[WORK TO BE COMPLETED]:
Start with the first line of the records below. Output each line exactly, ending with the one that contains "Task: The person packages".

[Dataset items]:
-*-*-

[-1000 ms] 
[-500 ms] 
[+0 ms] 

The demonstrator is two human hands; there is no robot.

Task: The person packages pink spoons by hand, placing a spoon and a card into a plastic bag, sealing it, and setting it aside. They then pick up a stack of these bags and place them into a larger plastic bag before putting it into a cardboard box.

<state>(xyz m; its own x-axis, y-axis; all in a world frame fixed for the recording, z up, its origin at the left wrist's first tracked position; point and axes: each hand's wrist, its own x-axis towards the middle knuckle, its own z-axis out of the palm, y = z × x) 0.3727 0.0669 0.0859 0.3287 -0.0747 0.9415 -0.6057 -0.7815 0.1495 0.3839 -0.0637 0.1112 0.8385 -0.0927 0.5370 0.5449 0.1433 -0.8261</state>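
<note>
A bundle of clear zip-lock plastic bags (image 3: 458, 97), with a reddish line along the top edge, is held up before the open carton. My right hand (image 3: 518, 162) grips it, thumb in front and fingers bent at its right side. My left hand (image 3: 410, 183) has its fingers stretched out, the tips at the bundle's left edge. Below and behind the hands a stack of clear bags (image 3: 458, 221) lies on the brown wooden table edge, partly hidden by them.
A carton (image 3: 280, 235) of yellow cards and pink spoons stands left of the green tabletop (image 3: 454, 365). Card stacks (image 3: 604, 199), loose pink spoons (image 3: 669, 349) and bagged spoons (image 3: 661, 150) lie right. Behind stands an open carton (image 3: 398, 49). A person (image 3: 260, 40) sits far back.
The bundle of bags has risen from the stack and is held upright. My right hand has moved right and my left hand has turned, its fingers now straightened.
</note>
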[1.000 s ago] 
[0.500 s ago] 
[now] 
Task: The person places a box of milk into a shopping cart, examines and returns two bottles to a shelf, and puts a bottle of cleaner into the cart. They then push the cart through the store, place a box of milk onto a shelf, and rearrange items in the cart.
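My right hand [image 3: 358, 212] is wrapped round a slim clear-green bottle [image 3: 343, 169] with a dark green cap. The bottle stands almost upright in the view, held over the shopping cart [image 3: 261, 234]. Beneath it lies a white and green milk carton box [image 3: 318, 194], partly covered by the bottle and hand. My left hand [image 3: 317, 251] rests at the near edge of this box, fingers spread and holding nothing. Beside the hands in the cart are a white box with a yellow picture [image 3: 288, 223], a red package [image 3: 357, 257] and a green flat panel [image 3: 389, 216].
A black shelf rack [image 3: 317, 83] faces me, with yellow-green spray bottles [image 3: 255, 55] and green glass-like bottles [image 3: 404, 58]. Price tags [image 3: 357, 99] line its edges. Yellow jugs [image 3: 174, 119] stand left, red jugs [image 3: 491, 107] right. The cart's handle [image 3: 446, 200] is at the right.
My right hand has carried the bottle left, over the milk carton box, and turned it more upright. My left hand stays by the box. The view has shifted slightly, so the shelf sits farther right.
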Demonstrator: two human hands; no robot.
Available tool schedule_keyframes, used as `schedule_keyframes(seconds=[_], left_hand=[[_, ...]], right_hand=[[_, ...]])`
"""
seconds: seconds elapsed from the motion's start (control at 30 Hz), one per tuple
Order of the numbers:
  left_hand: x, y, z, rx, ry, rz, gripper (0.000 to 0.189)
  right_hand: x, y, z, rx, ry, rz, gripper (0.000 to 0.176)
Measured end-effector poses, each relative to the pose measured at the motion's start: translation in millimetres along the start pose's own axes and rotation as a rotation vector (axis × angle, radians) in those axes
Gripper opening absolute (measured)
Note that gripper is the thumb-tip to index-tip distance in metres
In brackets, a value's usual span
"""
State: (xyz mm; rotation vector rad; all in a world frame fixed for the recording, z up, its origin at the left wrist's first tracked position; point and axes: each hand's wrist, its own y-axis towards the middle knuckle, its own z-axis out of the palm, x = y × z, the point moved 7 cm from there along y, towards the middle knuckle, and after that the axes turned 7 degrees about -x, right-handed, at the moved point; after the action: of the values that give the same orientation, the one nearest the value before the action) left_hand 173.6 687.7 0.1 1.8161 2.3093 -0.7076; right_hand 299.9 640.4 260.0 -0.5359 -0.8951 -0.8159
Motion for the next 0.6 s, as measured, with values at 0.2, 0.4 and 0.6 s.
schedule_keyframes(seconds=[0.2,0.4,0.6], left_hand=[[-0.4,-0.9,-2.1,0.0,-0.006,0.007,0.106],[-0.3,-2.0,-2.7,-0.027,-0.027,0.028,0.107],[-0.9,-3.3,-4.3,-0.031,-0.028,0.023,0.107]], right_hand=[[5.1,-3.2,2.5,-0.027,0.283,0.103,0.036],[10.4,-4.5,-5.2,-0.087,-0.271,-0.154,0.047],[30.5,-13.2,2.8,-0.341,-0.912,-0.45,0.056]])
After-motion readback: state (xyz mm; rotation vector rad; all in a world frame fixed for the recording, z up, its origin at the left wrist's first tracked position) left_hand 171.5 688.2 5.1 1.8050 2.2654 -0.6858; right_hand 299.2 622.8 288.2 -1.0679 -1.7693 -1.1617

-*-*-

[OUTPUT FOR THIS EXERCISE]:
[-1000 ms] 
[-500 ms] 
[+0 ms] 

The demonstrator is two human hands; there is no robot.

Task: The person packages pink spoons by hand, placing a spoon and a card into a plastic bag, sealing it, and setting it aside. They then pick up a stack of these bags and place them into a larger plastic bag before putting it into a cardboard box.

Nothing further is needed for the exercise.